DATA SHOWN –
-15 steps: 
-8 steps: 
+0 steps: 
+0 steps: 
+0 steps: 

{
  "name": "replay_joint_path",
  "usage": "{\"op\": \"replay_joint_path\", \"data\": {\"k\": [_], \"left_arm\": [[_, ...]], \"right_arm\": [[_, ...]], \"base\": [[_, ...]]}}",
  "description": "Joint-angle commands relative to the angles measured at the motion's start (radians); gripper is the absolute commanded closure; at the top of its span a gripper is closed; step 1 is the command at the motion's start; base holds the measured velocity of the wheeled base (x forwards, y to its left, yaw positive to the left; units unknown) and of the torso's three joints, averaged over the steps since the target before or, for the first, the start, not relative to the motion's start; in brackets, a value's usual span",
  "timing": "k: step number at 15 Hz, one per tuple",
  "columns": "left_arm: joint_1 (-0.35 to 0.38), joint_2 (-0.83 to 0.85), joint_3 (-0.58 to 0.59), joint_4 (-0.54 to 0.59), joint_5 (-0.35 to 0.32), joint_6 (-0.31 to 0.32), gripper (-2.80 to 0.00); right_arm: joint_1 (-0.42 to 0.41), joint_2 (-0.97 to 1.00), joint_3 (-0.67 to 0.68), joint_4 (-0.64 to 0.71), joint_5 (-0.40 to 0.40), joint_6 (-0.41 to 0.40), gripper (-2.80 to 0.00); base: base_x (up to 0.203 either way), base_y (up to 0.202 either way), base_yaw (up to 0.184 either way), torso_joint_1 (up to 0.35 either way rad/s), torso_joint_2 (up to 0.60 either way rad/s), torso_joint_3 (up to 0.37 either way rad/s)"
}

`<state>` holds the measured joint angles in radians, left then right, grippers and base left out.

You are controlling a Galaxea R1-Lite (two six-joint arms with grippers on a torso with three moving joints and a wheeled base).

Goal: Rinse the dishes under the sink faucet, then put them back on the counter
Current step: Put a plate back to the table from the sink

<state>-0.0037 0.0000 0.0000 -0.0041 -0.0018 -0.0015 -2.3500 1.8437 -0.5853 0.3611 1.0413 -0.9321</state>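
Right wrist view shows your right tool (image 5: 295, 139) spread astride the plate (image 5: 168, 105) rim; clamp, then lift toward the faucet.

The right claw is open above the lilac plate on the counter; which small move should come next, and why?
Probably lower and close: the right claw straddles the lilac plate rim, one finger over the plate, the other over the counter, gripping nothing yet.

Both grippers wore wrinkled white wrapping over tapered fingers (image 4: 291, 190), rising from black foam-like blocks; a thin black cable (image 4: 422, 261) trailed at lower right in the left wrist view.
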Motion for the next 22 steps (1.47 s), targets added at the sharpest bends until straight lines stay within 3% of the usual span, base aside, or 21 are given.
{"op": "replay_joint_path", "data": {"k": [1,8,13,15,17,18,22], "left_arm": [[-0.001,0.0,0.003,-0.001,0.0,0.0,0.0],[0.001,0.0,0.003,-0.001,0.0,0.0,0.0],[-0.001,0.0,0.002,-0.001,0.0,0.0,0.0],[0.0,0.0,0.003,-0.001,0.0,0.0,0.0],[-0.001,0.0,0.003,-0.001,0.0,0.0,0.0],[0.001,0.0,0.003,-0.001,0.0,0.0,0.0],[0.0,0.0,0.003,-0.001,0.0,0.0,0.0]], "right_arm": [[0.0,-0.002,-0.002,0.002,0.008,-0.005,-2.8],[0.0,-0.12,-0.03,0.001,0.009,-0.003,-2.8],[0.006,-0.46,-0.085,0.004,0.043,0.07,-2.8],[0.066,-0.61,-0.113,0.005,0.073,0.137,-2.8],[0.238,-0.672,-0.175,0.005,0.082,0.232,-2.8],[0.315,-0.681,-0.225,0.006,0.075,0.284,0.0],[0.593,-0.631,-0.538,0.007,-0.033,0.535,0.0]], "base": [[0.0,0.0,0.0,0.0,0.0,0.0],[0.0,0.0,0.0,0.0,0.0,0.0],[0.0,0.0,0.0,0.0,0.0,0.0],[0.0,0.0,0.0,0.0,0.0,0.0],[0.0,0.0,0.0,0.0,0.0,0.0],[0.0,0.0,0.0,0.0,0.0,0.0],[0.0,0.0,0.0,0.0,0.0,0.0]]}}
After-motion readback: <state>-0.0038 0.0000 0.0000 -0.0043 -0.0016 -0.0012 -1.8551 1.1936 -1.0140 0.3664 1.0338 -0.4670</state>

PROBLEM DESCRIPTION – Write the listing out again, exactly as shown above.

SOLUTION TO THE EXERCISE –
-15 steps: 
-8 steps: 
+0 steps: 
+0 steps: 
+0 steps: 

{
  "name": "replay_joint_path",
  "usage": "{\"op\": \"replay_joint_path\", \"data\": {\"k\": [_], \"left_arm\": [[_, ...]], \"right_arm\": [[_, ...]], \"base\": [[_, ...]]}}",
  "description": "Joint-angle commands relative to the angles measured at the motion's start (radians); gripper is the absolute commanded closure; at the top of its span a gripper is closed; step 1 is the command at the motion's start; base holds the measured velocity of the wheeled base (x forwards, y to its left, yaw positive to the left; units unknown) and of the torso's three joints, averaged over the steps since the target before or, for the first, the start, not relative to the motion's start; in brackets, a value's usual span",
  "timing": "k: step number at 15 Hz, one per tuple",
  "columns": "left_arm: joint_1 (-0.35 to 0.38), joint_2 (-0.83 to 0.85), joint_3 (-0.58 to 0.59), joint_4 (-0.54 to 0.59), joint_5 (-0.35 to 0.32), joint_6 (-0.31 to 0.32), gripper (-2.80 to 0.00); right_arm: joint_1 (-0.42 to 0.41), joint_2 (-0.97 to 1.00), joint_3 (-0.67 to 0.68), joint_4 (-0.64 to 0.71), joint_5 (-0.40 to 0.40), joint_6 (-0.41 to 0.40), gripper (-2.80 to 0.00); base: base_x (up to 0.203 either way), base_y (up to 0.202 either way), base_yaw (up to 0.184 either way), torso_joint_1 (up to 0.35 either way rad/s), torso_joint_2 (up to 0.60 either way rad/s), torso_joint_3 (up to 0.37 either way rad/s)"
}

`<state>` holds the measured joint angles in radians, left then right, grippers and base left out.

You are controlling a Galaxea R1-Lite (two six-joint arms with grippers on a torso with three moving joints and a wheeled base).

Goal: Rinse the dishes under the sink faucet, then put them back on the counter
Current step: Put a plate back to the table from the sink

<state>-0.0037 0.0000 0.0000 -0.0041 -0.0018 -0.0015 -2.3500 1.8437 -0.5853 0.3611 1.0413 -0.9321</state>
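Right wrist view shows your right tool (image 5: 295, 139) spread astride the plate (image 5: 168, 105) rim; clamp, then lift toward the faucet.

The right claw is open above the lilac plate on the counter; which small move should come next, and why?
Probably lower and close: the right claw straddles the lilac plate rim, one finger over the plate, the other over the counter, gripping nothing yet.

Both grippers wore wrinkled white wrapping over tapered fingers (image 4: 291, 190), rising from black foam-like blocks; a thin black cable (image 4: 422, 261) trailed at lower right in the left wrist view.
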Motion for the next 22 steps (1.47 s), targets added at the sharpest bends until straight lines stay within 3% of the usual span, base aside, or 21 are given.
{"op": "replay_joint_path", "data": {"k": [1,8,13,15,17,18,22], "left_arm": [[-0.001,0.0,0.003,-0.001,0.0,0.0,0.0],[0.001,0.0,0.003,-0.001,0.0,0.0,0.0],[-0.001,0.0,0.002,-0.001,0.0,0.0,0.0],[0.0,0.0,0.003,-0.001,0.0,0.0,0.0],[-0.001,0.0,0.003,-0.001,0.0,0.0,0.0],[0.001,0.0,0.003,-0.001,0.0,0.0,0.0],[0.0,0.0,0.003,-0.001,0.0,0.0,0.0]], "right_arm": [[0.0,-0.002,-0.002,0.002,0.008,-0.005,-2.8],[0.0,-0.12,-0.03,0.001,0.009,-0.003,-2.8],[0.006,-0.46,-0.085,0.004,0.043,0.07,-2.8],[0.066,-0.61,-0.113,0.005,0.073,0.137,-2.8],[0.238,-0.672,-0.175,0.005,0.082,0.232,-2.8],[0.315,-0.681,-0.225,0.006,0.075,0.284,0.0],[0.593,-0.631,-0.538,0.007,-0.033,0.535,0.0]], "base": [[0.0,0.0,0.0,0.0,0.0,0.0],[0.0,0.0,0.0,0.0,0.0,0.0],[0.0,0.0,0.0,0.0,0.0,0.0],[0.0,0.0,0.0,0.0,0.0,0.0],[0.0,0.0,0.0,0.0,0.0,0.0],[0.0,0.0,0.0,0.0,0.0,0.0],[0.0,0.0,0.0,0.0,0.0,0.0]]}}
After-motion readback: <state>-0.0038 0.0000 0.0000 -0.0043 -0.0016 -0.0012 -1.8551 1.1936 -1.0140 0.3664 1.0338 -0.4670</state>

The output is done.